A Sequência do LBRP: Anatomia de um Ritual

Postura: em pé, face ao leste. A vibração do tetragrammaton — YHVH — deve sair do diafragma e sentida nos pés. A Regra de Ouro da GD é: "a vibração nunca deve, em nenhuma circunstância, ser projetada para cima; ela deve ser projetada para baixo, em direção ao centro da Terra" (Pat Zalewski, Kabbalah of the Golden Dawn, p. 52). Após a vibração, o pentagrama é traçado no ar, visualizando-se linhas de fogo branco-azulado que permanecem visíveis por alguns segundos. O Signo do Adeptus Minor — braço direito elevado a 45°, braço esquerdo estendido horizontal — conclui cada quarto.

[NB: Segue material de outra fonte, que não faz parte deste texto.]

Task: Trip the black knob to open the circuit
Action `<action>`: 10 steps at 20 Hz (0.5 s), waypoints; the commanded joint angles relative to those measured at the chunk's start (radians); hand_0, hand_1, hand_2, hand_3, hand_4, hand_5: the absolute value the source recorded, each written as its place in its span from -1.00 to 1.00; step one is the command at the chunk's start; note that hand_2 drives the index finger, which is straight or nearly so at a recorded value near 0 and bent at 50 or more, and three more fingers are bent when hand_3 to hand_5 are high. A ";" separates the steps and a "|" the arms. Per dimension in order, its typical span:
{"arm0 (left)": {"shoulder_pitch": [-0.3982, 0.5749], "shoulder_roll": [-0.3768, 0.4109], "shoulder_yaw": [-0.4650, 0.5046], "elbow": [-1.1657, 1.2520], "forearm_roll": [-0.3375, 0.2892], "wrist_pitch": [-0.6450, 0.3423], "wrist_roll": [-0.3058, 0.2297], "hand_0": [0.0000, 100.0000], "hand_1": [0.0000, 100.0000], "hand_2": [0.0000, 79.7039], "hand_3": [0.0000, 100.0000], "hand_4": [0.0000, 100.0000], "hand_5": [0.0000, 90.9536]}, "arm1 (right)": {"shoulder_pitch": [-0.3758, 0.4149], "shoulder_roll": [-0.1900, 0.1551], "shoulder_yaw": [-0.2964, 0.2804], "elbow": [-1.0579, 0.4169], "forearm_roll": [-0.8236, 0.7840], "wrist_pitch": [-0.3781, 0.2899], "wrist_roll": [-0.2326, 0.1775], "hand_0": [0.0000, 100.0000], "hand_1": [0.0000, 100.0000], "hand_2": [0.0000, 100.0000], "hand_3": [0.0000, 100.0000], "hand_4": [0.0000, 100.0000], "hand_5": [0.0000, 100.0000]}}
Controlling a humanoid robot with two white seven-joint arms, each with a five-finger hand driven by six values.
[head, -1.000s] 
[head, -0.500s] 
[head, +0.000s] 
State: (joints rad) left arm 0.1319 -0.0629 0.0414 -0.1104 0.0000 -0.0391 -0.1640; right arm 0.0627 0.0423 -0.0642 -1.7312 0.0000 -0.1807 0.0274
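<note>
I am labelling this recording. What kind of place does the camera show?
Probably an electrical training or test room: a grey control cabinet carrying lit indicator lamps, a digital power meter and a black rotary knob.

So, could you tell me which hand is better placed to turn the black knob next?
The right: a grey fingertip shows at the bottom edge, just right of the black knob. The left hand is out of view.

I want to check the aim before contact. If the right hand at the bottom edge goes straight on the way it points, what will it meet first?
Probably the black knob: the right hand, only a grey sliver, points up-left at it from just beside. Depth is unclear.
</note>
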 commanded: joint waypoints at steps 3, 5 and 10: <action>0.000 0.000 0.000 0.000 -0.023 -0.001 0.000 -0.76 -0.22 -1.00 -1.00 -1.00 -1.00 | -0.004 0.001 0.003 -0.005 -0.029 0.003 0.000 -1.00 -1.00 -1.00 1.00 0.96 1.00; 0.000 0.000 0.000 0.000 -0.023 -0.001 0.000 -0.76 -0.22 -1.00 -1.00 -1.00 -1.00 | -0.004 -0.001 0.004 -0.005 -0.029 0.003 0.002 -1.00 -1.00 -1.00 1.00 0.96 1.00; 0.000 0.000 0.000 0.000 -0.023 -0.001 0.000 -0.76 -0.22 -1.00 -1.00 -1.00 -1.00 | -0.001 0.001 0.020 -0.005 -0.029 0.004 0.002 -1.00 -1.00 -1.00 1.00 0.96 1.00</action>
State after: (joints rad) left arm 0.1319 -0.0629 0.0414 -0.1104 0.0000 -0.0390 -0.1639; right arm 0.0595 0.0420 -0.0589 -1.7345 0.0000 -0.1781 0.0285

Completados os quatro pentagramas (Leste-Ar, Sul-Fogo, Oeste-Água, Norte-Terra), retorna-se ao leste e traça-se o Círculo Astral com o athame. O nome dos quatro Anjos Guardiões do Leste: Raphael, Michael, Gabriel, Uriel. Não são seres a adorar — são arquétipos correspondentes ao Ar, Fogo, Água e Terra em Yetzirah, o Mundo da Formação. A invocação final, feita em posição de braços em cruz, é uma afirmação do microcosmo centrado no Eixo do Mundo.

O Erro Comum e a Correção

O erro mais frequente entre praticantes modernos é crer que os rituais banidores são "exorcismos" — atos de expulsar algo. Não são. O pentagrama e o hexagrama banidores são atos de definição de limites. Eles traçam o perímetro dentro do qual a operação mágica pode ocorrer sem interferência. A palavra "banir" (do latim bannire, proclamar) refere-se à proclamação de uma fronteira. Assim como o círculo do Templo de Salomão não expulsava o profano — ele declarava onde o sagrado começava. O Mago que traça um pentagrama banidor está proclamando: "aqui, e não além, opera o Eu Verdadeiro". A técnica do hexagrama complementa este ato no plano das influências celestes, harmonizando as esferas antes do trabalho.

Conclusão

O domínio dos rituais de pentagrama e hexagrama é a condição para qualquer operação cerimonial. Sem eles, o espaço não está limpo — não no sentido moral, mas no sentido operacional: formam uma câmara isolada onde as forças invocadas não se diluem. O estudante que vibra YHVH sem compreender a letra Heh como o sopro que separa o Ar da Terra não está fazendo magia cerimonial — está repetindo fonemas. O conhecimento das correspondências — os quatro Mundos, as letras do Tetragrammaton, a ordem do traçado dos pentagramas — é a armadura. O ato é a vontade armada que a move.